Your objective:
Looking at the listing below, retype exactly the lines starting at the one containing "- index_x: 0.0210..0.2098" and ending at the one containing "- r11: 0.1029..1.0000", both included, and nothing else.

*** Opening Data to use ***

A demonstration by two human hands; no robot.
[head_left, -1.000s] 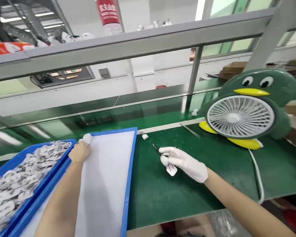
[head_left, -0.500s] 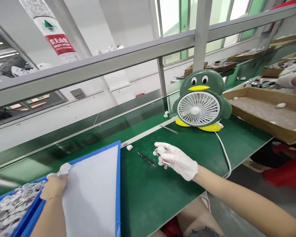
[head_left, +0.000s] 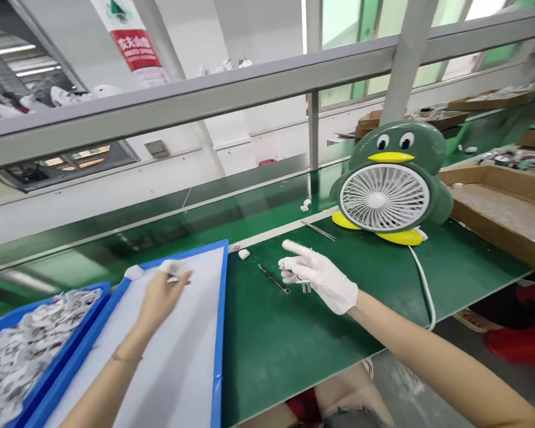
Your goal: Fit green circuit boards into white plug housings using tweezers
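Observation:
My left hand (head_left: 163, 291) is over the white-lined blue tray (head_left: 220, 356), thumb and fingers apart. White material covers some of its fingertips; whether it is a finger covering or a part cannot be made out. On the tray's far left corner sits a small white piece (head_left: 134, 272), apart from that hand. My right hand (head_left: 321, 279), in a white glove, is raised above the green table with its index finger stretched out. Its other fingers curl around small parts with metal prongs (head_left: 306, 288), mostly hidden. Black tweezers (head_left: 274, 279) lie beside this hand.
A blue bin of many white parts (head_left: 35, 345) stands at the left. A green penguin-shaped fan (head_left: 392, 184) with a white cord (head_left: 423, 285) stands at the right, near a cardboard box (head_left: 503, 190). Silver tweezers (head_left: 318, 230) and a white piece (head_left: 244, 254) lie farther back.
My left hand has moved right from the tray's far edge, leaving the white piece at the corner. My right index finger has straightened. The view has shifted left.

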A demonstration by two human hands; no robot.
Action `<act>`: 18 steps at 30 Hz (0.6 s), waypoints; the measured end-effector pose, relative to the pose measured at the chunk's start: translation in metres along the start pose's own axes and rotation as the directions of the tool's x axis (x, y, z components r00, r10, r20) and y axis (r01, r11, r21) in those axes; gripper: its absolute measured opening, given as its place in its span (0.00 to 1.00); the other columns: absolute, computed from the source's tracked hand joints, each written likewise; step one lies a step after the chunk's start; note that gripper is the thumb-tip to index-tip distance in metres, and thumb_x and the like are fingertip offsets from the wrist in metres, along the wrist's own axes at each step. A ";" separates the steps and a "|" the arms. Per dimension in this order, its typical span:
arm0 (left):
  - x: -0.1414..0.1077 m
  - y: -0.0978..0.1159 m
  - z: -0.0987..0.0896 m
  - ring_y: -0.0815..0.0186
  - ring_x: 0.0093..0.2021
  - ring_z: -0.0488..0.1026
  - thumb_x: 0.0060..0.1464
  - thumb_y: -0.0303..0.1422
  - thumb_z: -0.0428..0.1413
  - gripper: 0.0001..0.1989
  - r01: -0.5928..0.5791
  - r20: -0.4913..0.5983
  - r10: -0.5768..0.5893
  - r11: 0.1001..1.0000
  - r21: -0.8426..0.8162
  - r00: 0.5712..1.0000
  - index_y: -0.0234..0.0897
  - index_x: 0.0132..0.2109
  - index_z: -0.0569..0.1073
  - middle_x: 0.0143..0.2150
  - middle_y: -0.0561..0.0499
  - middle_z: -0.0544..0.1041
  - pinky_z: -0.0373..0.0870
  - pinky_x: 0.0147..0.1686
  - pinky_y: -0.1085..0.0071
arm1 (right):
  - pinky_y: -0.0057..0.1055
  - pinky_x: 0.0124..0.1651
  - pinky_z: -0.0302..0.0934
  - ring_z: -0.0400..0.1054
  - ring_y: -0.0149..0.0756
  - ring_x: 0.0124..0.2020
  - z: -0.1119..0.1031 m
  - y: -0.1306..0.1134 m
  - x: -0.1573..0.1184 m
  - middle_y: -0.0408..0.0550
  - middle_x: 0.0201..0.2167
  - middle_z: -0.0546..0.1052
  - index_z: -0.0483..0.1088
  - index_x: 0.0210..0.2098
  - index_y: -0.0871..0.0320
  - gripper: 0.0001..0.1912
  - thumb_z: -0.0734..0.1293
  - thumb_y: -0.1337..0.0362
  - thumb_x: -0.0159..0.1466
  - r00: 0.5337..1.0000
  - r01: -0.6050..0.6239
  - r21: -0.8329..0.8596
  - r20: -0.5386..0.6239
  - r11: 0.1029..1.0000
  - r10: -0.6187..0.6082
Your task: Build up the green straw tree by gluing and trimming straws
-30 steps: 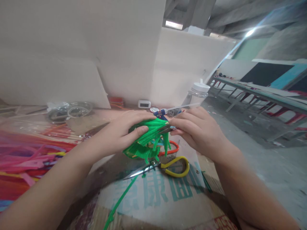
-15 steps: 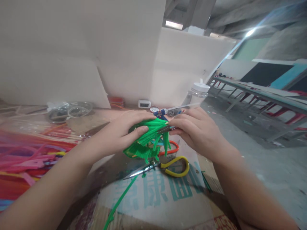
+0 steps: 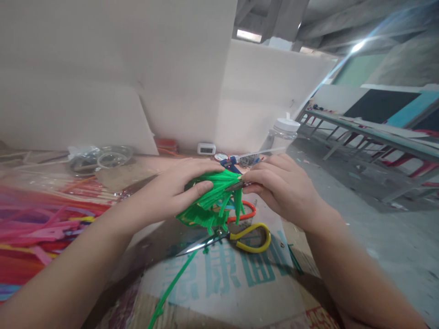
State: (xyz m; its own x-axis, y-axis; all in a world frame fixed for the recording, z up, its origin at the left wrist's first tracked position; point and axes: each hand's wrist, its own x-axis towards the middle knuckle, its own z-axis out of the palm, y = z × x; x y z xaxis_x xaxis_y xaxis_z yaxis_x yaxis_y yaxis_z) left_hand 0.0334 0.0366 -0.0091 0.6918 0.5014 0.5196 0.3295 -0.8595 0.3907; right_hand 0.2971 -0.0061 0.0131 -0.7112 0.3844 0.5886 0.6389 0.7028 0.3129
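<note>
Nearest me, on the printed board (image 3: 267,301): 1 loose green strand (image 3: 176,278), slanting toward the scissors. Scissors (image 3: 255,250), yellow loop to my right, blade pointing left, lying close under my hands, probably to be within easy reach. 1 red loop (image 3: 253,208) just beyond; whether it belongs with them, I cannot tell.

To my left: assorted pink and red strips (image 3: 44,230), spread aside, perhaps to leave working room.

Above the scissors, between my hands: 1 green bundle (image 3: 214,194), ends hanging. Left hand (image 3: 174,187): curled over it, thumb on the near side, apparently to steady the strands. Right hand (image 3: 286,187): fingertips narrowed on 1 thin metal tool (image 3: 236,185), its tip at the bundle's right end, likely gripped short for control.

Behind: 1 blue item (image 3: 229,163), kind unclear; 1 white timer (image 3: 206,149); 1 lidded bottle (image 3: 286,130), upright.

Farthest, right: long table (image 3: 377,131), red stools (image 3: 404,165).
</note>
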 end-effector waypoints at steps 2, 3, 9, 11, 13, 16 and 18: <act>0.000 -0.001 0.000 0.54 0.63 0.68 0.67 0.42 0.49 0.20 0.006 0.004 -0.006 1.000 0.006 1.000 0.46 0.61 0.69 0.63 0.50 0.72 0.63 0.65 0.55 | 0.35 0.39 0.54 0.65 0.38 0.35 -0.003 0.001 0.000 0.45 0.31 0.78 0.71 0.44 0.55 0.12 0.61 0.55 0.72 1.000 -0.023 0.031 0.018 0.999 0.023; -0.001 -0.002 -0.001 0.55 0.63 0.68 0.67 0.42 0.49 0.20 0.013 0.005 -0.013 1.000 0.009 1.000 0.46 0.62 0.69 0.64 0.50 0.72 0.63 0.65 0.55 | 0.35 0.40 0.54 0.66 0.38 0.35 -0.004 0.002 0.000 0.46 0.31 0.78 0.71 0.44 0.55 0.13 0.61 0.55 0.72 0.999 -0.037 0.042 0.019 0.998 0.037; -0.002 -0.006 -0.001 0.55 0.63 0.68 0.67 0.42 0.49 0.21 0.048 0.007 -0.048 0.999 0.004 0.999 0.44 0.63 0.69 0.64 0.49 0.72 0.63 0.65 0.57 | 0.35 0.40 0.54 0.65 0.38 0.36 -0.004 0.003 -0.001 0.46 0.32 0.77 0.71 0.44 0.55 0.11 0.62 0.56 0.71 0.998 -0.044 0.012 0.034 0.999 0.044; -0.002 -0.005 -0.001 0.56 0.63 0.68 0.67 0.41 0.49 0.21 0.044 0.004 -0.044 0.999 0.013 0.999 0.42 0.63 0.69 0.64 0.49 0.72 0.63 0.64 0.58 | 0.35 0.40 0.53 0.64 0.38 0.35 -0.001 0.003 -0.002 0.46 0.32 0.77 0.70 0.45 0.55 0.10 0.62 0.57 0.71 1.000 -0.021 -0.002 0.014 1.000 0.021; -0.001 -0.003 -0.001 0.56 0.63 0.68 0.67 0.41 0.49 0.21 0.043 0.000 -0.043 0.999 0.020 0.999 0.42 0.63 0.69 0.64 0.48 0.72 0.63 0.64 0.58 | 0.34 0.38 0.52 0.63 0.38 0.34 0.002 0.002 -0.002 0.45 0.31 0.76 0.70 0.45 0.55 0.10 0.62 0.57 0.71 1.000 -0.012 -0.013 -0.009 1.000 0.012; -0.001 -0.003 -0.001 0.56 0.63 0.68 0.67 0.41 0.49 0.21 0.039 0.001 -0.039 0.999 0.025 0.999 0.43 0.63 0.69 0.64 0.48 0.72 0.63 0.64 0.58 | 0.34 0.37 0.51 0.63 0.38 0.33 0.003 0.001 -0.001 0.45 0.30 0.75 0.70 0.45 0.55 0.10 0.63 0.56 0.71 1.000 -0.021 -0.017 -0.017 1.000 0.021; -0.001 -0.003 -0.001 0.56 0.63 0.68 0.67 0.41 0.49 0.21 0.031 0.006 -0.031 0.999 0.028 1.000 0.43 0.63 0.69 0.64 0.49 0.72 0.63 0.64 0.58 | 0.34 0.37 0.52 0.63 0.38 0.33 0.002 0.001 -0.001 0.45 0.30 0.75 0.70 0.44 0.55 0.10 0.63 0.56 0.71 1.000 -0.025 -0.009 -0.012 1.000 0.025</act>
State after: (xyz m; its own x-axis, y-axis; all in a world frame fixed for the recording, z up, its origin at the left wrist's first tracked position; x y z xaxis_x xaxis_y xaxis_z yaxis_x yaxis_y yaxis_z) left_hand 0.0308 0.0387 -0.0101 0.6850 0.5271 0.5029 0.3686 -0.8462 0.3849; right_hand 0.2974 -0.0045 0.0112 -0.6912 0.3945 0.6055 0.6594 0.6872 0.3049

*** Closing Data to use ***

Final answer:
  - index_x: 0.0210..0.2098
  - index_y: -0.0871..0.0320
  - gripper: 0.0001..0.1912
  - thumb_z: -0.0734..0.1293
  - thumb_y: -0.1337..0.0362
  - thumb_x: -0.0159..0.1466
  - r00: 0.5337..1.0000
  - r01: -0.6050..0.6239
  - r21: -0.8329..0.8596
  - r20: -0.5386..0.6239
  - r11: 0.1029..1.0000

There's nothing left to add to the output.